On the New Scientist website there's an interesting article about the Viking landers and some new interpretations of their Mars soil sampling. According to some researchers, there's two possible interpretations of the Viking data which support the current existence of microbial life on Mars. The first is that the landers simply didn't have sensitive enough sensors to find life in the first place. Using the same system on the Viking mission, researchers found that they couldn't detect life in some locations here on Earth, which certainly do contain life.

In some soils – including samples taken from Rio Tinto in Spain, which contain iron compounds similar to those detected in Mars soils by NASA's rover Opportunity, the sensitivity of the GCMS was actually a million times lower than its claimed threshold for detection.


The second interpretation is that microbes in Mars may have evolved to use water and hydrogen peroxide as an intracellular fluid, rather than just water, as Earth organisms do. This possibility would not only explain the low level of organics detected, since they would be oxidized by the hydrogen peroxide, and the high reactivity of the soil, it would also give the organisms a greater ability to maintain liquid in their cells at very cold temperatures.

It's amazing how we're still debating the results of experiments that were carried out so long ago.

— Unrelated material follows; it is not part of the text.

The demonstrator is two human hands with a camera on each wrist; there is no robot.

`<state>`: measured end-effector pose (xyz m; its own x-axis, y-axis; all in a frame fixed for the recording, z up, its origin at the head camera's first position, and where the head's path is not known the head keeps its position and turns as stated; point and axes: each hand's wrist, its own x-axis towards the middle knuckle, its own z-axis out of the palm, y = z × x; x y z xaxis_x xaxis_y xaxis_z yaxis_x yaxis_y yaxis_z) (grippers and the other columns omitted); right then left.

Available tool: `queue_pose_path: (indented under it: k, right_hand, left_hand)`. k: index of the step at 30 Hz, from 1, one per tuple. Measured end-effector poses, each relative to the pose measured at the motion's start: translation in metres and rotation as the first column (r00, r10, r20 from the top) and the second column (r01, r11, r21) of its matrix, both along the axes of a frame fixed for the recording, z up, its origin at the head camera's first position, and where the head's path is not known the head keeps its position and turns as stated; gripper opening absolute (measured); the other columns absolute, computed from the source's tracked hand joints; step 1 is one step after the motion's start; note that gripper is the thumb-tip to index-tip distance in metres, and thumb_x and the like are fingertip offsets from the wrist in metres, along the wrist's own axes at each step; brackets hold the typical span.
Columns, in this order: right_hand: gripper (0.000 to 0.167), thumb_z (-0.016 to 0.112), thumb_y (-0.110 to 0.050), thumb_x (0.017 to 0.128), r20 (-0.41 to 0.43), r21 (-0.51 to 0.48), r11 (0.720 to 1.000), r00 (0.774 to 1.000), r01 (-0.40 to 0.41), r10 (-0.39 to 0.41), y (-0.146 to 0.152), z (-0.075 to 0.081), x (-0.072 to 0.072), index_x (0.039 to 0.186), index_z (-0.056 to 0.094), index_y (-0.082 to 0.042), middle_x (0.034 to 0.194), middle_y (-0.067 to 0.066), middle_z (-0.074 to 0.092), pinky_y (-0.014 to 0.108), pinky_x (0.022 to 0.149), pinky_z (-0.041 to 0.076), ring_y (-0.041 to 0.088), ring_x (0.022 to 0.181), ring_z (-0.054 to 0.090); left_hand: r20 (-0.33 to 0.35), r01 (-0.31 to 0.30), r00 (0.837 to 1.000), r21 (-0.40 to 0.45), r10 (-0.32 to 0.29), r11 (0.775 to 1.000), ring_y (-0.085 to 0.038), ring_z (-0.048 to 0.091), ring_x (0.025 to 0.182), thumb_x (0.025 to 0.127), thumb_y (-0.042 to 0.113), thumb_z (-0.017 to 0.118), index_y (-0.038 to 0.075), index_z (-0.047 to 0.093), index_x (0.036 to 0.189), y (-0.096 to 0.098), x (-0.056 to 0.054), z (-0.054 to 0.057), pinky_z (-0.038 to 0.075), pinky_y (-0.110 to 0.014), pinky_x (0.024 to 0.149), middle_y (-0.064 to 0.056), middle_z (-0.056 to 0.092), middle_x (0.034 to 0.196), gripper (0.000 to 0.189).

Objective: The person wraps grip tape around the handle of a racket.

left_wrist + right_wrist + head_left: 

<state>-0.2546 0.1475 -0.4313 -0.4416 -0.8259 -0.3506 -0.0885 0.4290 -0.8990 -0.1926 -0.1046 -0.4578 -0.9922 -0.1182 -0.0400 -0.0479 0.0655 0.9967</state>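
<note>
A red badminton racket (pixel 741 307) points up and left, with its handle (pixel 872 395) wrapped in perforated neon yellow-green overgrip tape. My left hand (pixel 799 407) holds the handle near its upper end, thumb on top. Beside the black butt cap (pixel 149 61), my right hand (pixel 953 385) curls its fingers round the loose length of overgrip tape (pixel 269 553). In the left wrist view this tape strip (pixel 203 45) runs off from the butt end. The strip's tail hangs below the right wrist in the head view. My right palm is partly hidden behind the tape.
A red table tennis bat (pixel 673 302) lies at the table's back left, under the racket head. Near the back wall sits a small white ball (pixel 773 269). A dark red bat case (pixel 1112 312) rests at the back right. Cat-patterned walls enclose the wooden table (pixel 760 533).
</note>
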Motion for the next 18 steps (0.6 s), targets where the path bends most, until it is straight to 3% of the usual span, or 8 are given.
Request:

It certainly looks like the latest results may shed some light on the mysterious results obtained by the landers and boost the idea that there's currently life on Mars at the same time.

4 Comments:

At 5:32 PM, Anonymous said...

Good, I'm tired of being alone.

 
At 6:02 PM, TerraPraeta said...

hmmm. Personally, I think Lovelock's Gaea Hypothesis is strong enough to assume that there is probably no life on Mars. But maybe that's just me...

tp

 
At 7:49 AM, Dustin said...

omninaif, I think a lot of people would agree with that.

terrapraeta, that's an interesting take on life on Mars. I guess it depends on what scale you believe in the Gaea Hypothesis in the first place. If you're into the "weak" side of the "strong" side. However, a couple of the things I've always wondered about the Gaea Hypothesis...If the Earth is consciously manipulating things so that conditions are optimal here, how come, as humans, we seem to be able to screw that up? Also, if the Earth can manipulate conditions so that they're optimal for life here, why can't Mars do that for whatever life may be prevalent there as well? Is the Earth the only planet capable of following the Gaea Hypothesis?

To me, the hypothesis is an interesting brain experiment, and there's some good points to be taken from it about dynamic systems, but I simply can't get into the idea that the Earth is constantly manipulating its systems in order to keep things optimal for us.

 
At 3:03 PM, TerraPraeta said...

Hi Dustin,

I think the 'strong' theory is bunk. Its another version of inserting religion into scientific inquiry.

But the weak theory... the place Lovelock started is an incredibly elegant explanation of how ecosystems (or whole biospheres) create thier own environment -- even create the very environment that spells thier own extinction (ala the Oxygen Holocaust -- or we humans, toady ;-) )

I don't believe that 'the earth' manipulates anything... merely that the dynamic interaction of life has a recognizable and unique 'footprint' that is a direct effect of life's anti-entropic properties and emergent phenomenon.